▶ [BRIEF] Your reply should reproduce the data below without a single alteration, apart from dropping the images.

▶ [DATASET EXCERPT]
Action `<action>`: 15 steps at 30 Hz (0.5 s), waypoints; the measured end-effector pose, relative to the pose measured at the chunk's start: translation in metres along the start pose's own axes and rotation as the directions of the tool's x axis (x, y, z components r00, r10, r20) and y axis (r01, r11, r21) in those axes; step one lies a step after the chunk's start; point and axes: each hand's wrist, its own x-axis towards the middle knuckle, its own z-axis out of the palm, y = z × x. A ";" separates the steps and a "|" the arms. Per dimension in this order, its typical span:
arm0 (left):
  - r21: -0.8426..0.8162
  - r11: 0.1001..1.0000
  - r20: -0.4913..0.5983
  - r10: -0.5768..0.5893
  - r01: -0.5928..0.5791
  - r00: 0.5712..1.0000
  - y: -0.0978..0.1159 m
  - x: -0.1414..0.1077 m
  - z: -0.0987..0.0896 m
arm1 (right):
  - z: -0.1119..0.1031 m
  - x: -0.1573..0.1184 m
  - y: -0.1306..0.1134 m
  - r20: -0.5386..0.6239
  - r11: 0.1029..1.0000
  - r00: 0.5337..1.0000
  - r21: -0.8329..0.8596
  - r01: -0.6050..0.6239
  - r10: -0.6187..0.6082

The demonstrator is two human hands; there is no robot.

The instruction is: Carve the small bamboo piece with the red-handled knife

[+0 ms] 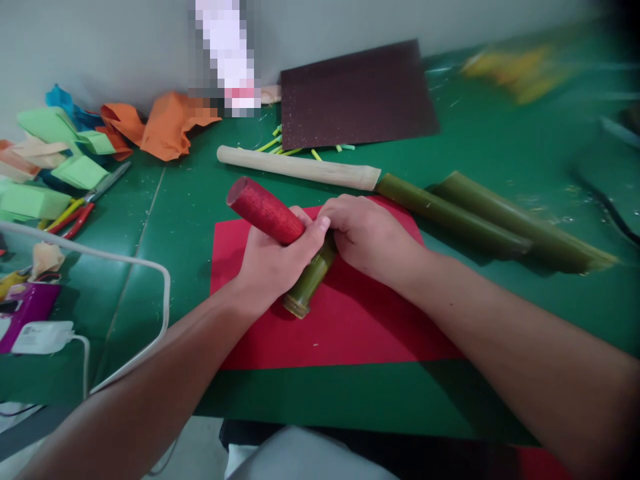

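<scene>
Nearest the camera, two bare forearms are seen reaching in from the near edge over a green table [350, 400]. At the far left, scraps of green and orange paper [165, 123] are heaped against the wall, with red-and-yellow-handled scissors [85, 203] just beside them. A white cable [150, 267] is looped across the near left, running to a white charger [43, 337] beside a purple packet [25, 310].

At centre, a red sheet [350, 327] is laid flat on the table. Above it a bamboo tube [280, 240] is held tilted, its far-left part wrapped in red, its near end bare green and resting on or just over the sheet; which cannot be told. The left hand [275, 263] is wrapped tight around the tube at the edge of the red covering. The right hand [367, 237] is closed against the tube's green part just right of the left hand, fingers curled under; whether it clamps the tube cannot be told.

Beyond the hands, a pale-wrapped stick [300, 167] is seen lying across the table, continued rightward by green bamboo [450, 213]; a thicker bamboo piece [520, 223] is laid beside it. A dark sheet [357, 97] is placed far centre. Far right is blurred.
</scene>
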 end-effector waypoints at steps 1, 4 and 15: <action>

▶ [EXERCISE OUTPUT]
Action `<action>`: 15 steps at 30 Hz (0.5 s), waypoints; the measured end-effector pose, relative to the pose measured at the chunk's start: translation in metres along the start pose's own axes and rotation as the directions of the tool's x axis (x, y, z components r00, r10, r20) and y axis (r01, r11, r21) in those axes; step one lies a step after the chunk's start; point and axes: each hand's wrist, its own x-axis towards the middle knuckle, its own z-axis out of the palm, y = z × x. A ";" separates the steps and a "|" the arms. Per dimension in this order, its typical span:
arm0 (left):
  - r21: -0.8426..0.8162
  - r11: 0.1001..1.0000
  - r20: -0.4913..0.5983
  - r10: -0.5768..0.5893
  - r01: -0.5928..0.5791
  - r00: 0.5712..1.0000
  - y: -0.0978..0.1159 m
  - x: -0.1414..0.1077 m
  - z: -0.0987..0.0896 m
arm1 (right):
  - z: -0.1119..0.1031 m
  - x: -0.1573..0.1184 m
  - y: -0.1306..0.1134 m
  - r20: -0.5386..0.6239
  - r11: 0.1029..1.0000
  - r00: 0.5337..1.0000
  - r21: -0.8329..0.8596
  - r01: -0.6050..0.6239
  - r10: -0.6187..0.6082

The demonstrator is two human hands; there is no robot.

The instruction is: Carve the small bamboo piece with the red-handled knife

[+0 ms] 

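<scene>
Nearest the camera, two bare forearms are seen reaching in from the near edge over a green table [350, 400]. At the far left, scraps of green and orange paper [165, 123] are heaped against the wall, with red-and-yellow-handled scissors [85, 203] just beside them. A white cable [150, 267] is looped across the near left, running to a white charger [43, 337] beside a purple packet [25, 310].

At centre, a red sheet [350, 327] is laid flat on the table. Above it a bamboo tube [280, 240] is held tilted, its far-left part wrapped in red, its near end bare green and resting on or just over the sheet; which cannot be told. The left hand [275, 263] is wrapped tight around the tube at the edge of the red covering. The right hand [367, 237] is closed against the tube's green part just right of the left hand, fingers curled under; whether it clamps the tube cannot be told.

Beyond the hands, a pale-wrapped stick [300, 167] is seen lying across the table, continued rightward by green bamboo [450, 213]; a thicker bamboo piece [520, 223] is laid beside it. A dark sheet [357, 97] is placed far centre. Far right is blurred.
</scene>
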 end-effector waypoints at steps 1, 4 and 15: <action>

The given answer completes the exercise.